| Required work |
Using the listing below, set down exactly the lines starting at the line that contains "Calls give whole" and ending at the line that contains "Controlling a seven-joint", both included, and no others.

——————————

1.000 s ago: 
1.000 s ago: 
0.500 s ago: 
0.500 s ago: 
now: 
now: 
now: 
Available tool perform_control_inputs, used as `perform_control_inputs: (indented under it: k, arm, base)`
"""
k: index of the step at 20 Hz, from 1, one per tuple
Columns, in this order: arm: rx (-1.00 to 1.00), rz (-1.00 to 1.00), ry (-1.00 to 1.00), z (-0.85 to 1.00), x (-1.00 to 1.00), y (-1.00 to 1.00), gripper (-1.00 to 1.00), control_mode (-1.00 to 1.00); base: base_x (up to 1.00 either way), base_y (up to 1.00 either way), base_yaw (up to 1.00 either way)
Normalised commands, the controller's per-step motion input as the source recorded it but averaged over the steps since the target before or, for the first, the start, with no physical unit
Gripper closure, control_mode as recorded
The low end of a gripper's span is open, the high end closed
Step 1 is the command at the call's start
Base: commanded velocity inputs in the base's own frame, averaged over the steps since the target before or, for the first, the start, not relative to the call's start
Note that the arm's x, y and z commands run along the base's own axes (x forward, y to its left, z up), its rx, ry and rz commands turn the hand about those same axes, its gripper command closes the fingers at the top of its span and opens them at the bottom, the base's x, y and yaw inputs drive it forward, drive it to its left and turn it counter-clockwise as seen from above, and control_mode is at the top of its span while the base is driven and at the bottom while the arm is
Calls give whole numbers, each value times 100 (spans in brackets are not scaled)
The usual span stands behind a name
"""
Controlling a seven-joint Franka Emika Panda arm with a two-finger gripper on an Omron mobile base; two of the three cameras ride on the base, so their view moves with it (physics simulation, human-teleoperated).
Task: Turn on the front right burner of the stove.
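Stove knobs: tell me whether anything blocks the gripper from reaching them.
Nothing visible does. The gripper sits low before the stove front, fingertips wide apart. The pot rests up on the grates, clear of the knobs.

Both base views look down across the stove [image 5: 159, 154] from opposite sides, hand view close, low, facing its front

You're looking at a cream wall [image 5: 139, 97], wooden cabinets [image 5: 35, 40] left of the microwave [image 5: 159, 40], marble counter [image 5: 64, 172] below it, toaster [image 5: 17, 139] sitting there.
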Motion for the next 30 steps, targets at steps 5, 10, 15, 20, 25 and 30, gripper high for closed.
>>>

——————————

| Completed task |
Calls give whole numbers, each value times 100 (spans in brackets are not scaled)
The usual span stands behind a name
"""
Controlling a seven-joint Franka Emika Panda arm with a two-finger gripper on an Omron mobile base; two of the three cameras ride on the base, so their view moves with it (physics simulation, human-teleoperated).

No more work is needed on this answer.